Volume: 107 | Issue Number: 18 | March 20, 2008
Locale of the Week: Lucy Parson's Center
By Sarah Dickerson '10
Assistant Arts Editor

The Lucy Parsons Center seems to keep a low profile, advertising by word of mouth or refusing to promote itself to anyone other than the radical underground opposition to American democracy. It seemed like an exciting endeavor to visit this Anarchist-sponsored bookstore to explore the intricacies of radical art and literature, but what is actually inside the store is far more alienating and pugnacious than expected.

The Lucy Parsons Center (549 Columbus Ave., Boston) is open Monday through Friday from 12 to 9 p.m. and Saturdays and Sundays from 12 to 6 p.m.

The Center's name was taken from Lucy Parsons, a female anarchist with a diverse racial background who was the unlikely leader of revolutionary activism within Boston during the 19th and early-20th centuries.

Lucy Parsons' lifelong work was dedicated to promoting equal rights and an equal distribution of power among people of color, women, the homeless, political prisoners, and people within the labor movement. Unfortunately, this tiny store lit by weak fluorescent lights awkwardly placed in the middle of a quiet residential street does not seem to suit her late, valiant personality.
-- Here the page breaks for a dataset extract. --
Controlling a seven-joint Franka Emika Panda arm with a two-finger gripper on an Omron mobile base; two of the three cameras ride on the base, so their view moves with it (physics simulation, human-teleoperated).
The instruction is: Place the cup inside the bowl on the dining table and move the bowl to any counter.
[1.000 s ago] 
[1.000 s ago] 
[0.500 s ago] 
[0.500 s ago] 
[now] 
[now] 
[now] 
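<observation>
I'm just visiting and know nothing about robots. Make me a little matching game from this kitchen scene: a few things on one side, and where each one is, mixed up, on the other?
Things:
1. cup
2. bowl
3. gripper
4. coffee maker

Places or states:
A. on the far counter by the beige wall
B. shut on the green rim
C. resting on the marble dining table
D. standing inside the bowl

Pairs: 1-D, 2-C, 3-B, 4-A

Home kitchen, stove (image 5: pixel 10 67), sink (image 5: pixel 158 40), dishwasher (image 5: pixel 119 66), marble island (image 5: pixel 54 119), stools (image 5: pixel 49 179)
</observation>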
Immediately upon entering the Center, there is a vast array of pamphlets and anti-authoritarian paraphernalia lying across a table to the left and shelves to the right full of independently-operated radical zines. Here is a protest, there is a protest—everywhere in the shop there is some advertisement for a local protest. There's no moment of peace visually when walking through the store, and the political message is loud, domineering, and all-too cliche.

On the walls are banners drenched with clashing paint-colored crude declarations like "f--k war," or "f--k Bush." There are postcards for sale with messages like "Don't vote, it will only encourage them," or "Voting only allows us to choose our masters." There is also a TV in the backroom with an assortment of human rights-inspired and anarchist-inspired videocassettes for viewing. There is even a children's book section for the ambitious little political activists.
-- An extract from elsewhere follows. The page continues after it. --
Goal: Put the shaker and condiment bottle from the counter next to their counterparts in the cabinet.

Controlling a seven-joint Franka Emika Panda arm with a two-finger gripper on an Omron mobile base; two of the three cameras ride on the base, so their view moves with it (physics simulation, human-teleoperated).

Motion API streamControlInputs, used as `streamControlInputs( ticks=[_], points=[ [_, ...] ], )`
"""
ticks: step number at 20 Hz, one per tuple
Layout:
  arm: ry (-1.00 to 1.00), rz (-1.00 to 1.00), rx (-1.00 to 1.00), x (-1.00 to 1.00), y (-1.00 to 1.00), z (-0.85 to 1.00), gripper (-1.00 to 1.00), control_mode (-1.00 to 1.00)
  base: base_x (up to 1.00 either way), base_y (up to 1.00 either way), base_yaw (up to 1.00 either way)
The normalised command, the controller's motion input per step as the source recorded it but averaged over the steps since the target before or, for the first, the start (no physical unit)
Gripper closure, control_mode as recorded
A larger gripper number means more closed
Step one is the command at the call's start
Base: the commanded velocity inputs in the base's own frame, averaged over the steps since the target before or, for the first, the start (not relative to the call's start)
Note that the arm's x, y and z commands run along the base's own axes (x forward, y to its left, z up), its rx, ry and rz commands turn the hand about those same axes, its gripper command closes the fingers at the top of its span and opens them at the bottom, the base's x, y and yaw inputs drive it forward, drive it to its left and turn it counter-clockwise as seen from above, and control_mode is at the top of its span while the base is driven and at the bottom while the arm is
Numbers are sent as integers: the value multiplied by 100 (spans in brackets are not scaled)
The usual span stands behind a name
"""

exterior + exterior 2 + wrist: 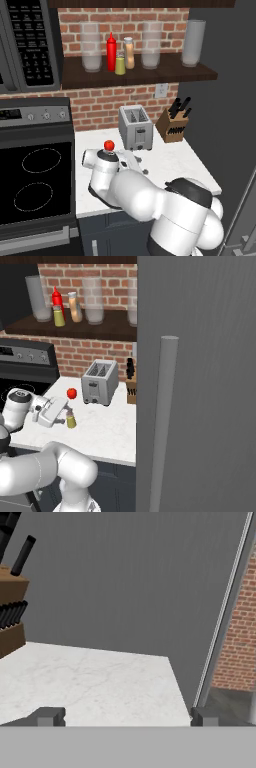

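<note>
Your gripper (125, 717) is hovering with fingers wide apart over the white marble counter (100, 677); the squat yellow-olive shaker (71, 420) is standing just beside it, near the counter's front edge.

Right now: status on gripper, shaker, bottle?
Gripper open, empty, low over counter. Shaker upright on counter just past the fingertips, not gripped. Bottle already on cabinet shelf by the red bottle. Nothing between gripper and shaker.

Home kitchen: stove (37, 175), toaster (135, 128), knife block (172, 126), microwave (27, 42) w/ brick wall.
</note>
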Motion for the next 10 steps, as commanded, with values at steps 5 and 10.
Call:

It is admirable that the Lucy Parsons Center is an independent, non-profit, cooperative, completely run by volunteers, and that the books available for sale in the Center actually have important, progressive messages and historical importance. Respectably, the books are organized into sections targeted at victims of oppression and are entitled "African Americans," "Women's Liberation," "Queer Liberation," "Community Organizing," as well as an alphabetical listing of literature on issues in various countries that face issues of oppression.
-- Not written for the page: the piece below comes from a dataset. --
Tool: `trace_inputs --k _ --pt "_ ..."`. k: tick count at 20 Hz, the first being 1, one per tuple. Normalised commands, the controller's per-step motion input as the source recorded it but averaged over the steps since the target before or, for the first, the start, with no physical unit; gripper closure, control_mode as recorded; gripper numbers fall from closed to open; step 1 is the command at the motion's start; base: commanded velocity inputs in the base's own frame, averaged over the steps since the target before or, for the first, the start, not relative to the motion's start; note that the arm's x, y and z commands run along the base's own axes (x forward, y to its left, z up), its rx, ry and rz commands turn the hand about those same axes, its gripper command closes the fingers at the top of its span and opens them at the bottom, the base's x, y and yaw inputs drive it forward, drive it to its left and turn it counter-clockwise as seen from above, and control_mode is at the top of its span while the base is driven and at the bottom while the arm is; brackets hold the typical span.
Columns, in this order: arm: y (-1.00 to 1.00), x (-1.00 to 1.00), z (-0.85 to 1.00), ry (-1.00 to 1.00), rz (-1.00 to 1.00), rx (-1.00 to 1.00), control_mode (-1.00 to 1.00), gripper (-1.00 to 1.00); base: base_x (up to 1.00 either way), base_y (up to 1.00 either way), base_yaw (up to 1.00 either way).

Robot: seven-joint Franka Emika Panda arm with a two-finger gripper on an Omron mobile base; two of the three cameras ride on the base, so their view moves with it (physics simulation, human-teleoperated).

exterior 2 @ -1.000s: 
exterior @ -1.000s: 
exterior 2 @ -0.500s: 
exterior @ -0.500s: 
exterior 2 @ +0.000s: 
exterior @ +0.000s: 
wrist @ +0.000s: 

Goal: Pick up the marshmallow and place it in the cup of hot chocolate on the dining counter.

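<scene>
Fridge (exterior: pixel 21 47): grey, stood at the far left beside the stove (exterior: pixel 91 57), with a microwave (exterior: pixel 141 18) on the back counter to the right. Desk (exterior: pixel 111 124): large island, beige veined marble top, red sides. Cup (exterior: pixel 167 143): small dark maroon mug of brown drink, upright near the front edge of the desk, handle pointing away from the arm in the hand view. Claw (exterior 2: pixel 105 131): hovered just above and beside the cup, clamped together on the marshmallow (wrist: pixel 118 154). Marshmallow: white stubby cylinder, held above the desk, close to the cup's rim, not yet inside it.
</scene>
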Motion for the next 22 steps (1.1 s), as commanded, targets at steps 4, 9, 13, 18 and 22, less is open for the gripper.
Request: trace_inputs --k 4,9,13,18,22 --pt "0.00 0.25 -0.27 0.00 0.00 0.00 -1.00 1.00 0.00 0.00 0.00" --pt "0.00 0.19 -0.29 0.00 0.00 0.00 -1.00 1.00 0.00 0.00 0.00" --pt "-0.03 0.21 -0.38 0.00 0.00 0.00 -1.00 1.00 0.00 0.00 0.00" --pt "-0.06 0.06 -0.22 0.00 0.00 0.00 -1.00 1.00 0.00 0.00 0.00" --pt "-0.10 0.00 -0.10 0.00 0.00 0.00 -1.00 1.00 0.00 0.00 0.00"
On one side of a bookcase in the Center is a critique of the Cuban Revolution annotated and edited by Che Guevara as well as a book on parenting for homosexual couples. On the other side is a book introducing the current female chief of the Cherokee Nation and the nation's aspirations as a historically-oppressed Native American tribe.

The Center also prides itself on organizing grassroots community events. Every Wednesday at 7 p.m. there is a radical movie showing and the Center offers itself up to any organization in need of a meeting space. Additionally, according to their website, they frequently organize lectures, discussions, poetry, music, art and even radical puppetry.

Although the Lucy Parsons Center may have an aggressive, anti-authoritarian message to promote, it alienates the average bookstore clientele and the interior has no problem letting more conservative customers know that the Center directly opposes their presence. An average, politically liberal-minded individual as well may find this radical bookstore and cultural center to be too intimidating and unfortunately, unwelcoming.

There is no middle ground in a revolutionary bookstore such as the Lucy Parsons Center, so know ahead of time that this venue is not for the politically timid.